Input data section start

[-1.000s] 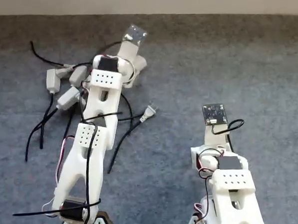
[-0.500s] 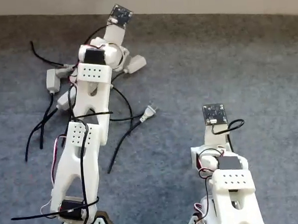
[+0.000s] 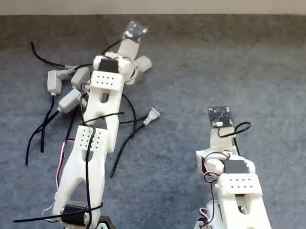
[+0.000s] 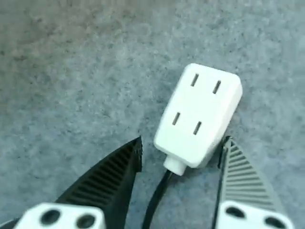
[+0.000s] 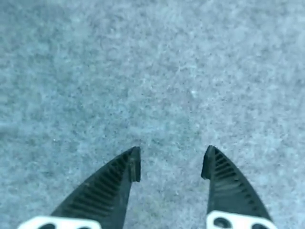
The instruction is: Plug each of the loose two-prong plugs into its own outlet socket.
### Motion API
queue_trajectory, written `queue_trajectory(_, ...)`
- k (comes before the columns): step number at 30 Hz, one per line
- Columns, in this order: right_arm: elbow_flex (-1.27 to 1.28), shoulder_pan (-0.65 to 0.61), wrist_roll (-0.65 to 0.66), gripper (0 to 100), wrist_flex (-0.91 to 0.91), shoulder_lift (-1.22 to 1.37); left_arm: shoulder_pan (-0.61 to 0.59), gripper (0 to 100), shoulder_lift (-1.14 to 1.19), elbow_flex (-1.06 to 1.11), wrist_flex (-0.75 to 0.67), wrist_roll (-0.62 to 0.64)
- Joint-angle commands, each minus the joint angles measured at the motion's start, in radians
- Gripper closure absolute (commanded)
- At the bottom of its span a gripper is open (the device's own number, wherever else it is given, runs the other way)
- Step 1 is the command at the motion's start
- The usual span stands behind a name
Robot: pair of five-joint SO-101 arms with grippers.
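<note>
White outlet block [image 4: 200, 114] lies flat on the grey surface [image 4: 71, 62], its cord end just between the tips of the left arm's spread jaws and its long side pointing away, while the loose plug [image 3: 152, 114] lies farther back, between the two arms.

Even, diffuse, fairly bright light, seemingly overhead; faint soft shadows on carpet [image 3: 273, 62]

carpet [image 5: 157, 71]: grey-blue, w/ fine dark speckle.
outlet block [image 4: 198, 117]: white; I count 4 dark slots on its face.
cord [image 4: 155, 205]: black.
left gripper [image 4: 182, 143]: black ribbed fingers, white base.
right gripper [image 5: 171, 152]: same on my screen, black ribbed, white base.
loose plug [image 3: 152, 114]: pale grey-white, approx.
arms [image 3: 98, 104]: white shells, black motors, red + black wires.
wall strip [image 3: 188, 2]: beige.
</note>
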Motion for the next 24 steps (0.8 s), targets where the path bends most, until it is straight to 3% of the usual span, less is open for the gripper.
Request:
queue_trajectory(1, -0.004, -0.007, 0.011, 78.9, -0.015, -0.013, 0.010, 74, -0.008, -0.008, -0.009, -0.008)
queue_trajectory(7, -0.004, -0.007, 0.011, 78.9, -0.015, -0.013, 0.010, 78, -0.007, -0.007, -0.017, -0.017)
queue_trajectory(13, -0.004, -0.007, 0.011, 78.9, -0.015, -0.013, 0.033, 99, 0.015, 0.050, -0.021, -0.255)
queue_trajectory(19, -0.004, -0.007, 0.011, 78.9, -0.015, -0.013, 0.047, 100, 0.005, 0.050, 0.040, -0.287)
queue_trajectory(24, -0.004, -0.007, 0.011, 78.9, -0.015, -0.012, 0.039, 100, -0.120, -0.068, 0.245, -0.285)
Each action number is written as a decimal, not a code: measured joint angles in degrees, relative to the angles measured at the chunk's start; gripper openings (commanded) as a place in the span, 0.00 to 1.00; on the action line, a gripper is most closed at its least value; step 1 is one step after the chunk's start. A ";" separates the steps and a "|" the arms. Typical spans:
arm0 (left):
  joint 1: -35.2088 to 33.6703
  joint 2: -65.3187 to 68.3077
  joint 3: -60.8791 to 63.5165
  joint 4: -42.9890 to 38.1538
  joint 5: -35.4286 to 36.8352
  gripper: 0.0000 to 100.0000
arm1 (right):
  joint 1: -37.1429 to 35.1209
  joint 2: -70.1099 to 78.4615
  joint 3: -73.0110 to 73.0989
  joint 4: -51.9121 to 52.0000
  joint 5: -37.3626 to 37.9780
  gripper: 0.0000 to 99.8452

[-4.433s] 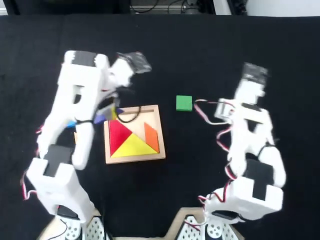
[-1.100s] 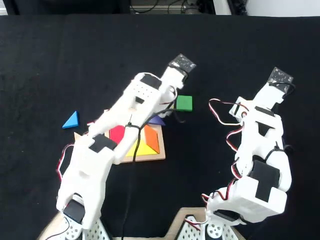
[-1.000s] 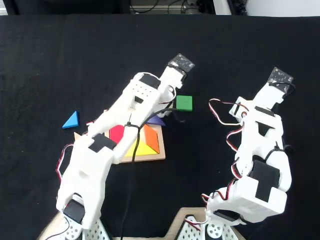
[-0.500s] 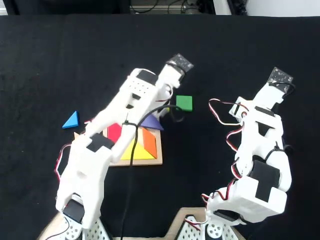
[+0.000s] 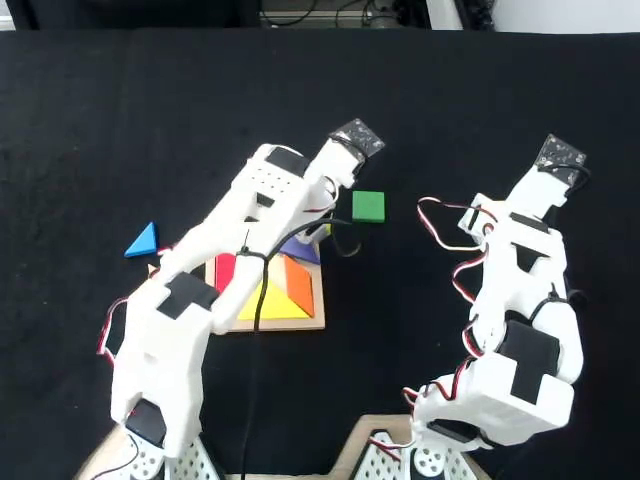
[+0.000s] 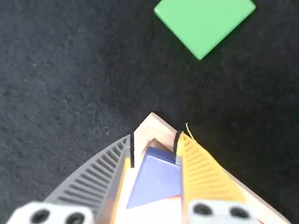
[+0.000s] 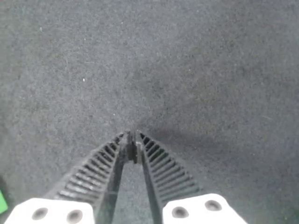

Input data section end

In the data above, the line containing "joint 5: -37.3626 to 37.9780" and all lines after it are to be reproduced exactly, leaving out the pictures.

--- The answer ---
  joint 5: -37.3626 to 37.9780
  gripper: 0.0000 to 99.8452

[-4.433s] 
[-1.100s] 
[-1.000s] 
[-0.500s] 
[+0.000s] 
[+0.000s] 
[+0.000s] 

No further answer is needed.